- **THE PROBLEM**
Set down every line of the data, unchanged and complete.

- **DATA BLOCK**
□ □ □ □ □ □ □
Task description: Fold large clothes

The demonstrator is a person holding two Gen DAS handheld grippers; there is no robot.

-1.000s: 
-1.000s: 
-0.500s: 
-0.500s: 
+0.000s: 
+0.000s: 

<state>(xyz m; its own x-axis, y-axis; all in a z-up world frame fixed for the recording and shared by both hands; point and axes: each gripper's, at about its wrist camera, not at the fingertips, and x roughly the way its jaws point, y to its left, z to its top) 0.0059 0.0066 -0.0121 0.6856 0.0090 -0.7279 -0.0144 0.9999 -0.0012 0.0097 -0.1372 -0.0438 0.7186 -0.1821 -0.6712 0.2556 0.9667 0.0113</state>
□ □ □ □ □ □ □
- **EXERCISE SOLUTION**
Task description: Fold large clothes

The demonstrator is a person holding two Gen DAS handheld grippers; there is no robot.

-1.000s: 
-1.000s: 
-0.500s: 
-0.500s: 
+0.000s: 
+0.000s: 

<state>(xyz m; its own x-axis, y-axis; all in a z-up world frame fixed for the recording and shared by both hands; point and axes: each gripper's, at about its wrist camera, not at the fingertips, and x roughly the way its jaws point, y to its left, z to its top) 0.0059 0.0066 -0.0121 0.6856 0.0090 -0.7279 -0.0144 0.9999 -0.0012 0.0097 -0.1372 -0.0438 0.7186 -0.1821 -0.6712 0.2556 0.9667 0.0113</state>

The exercise is now done.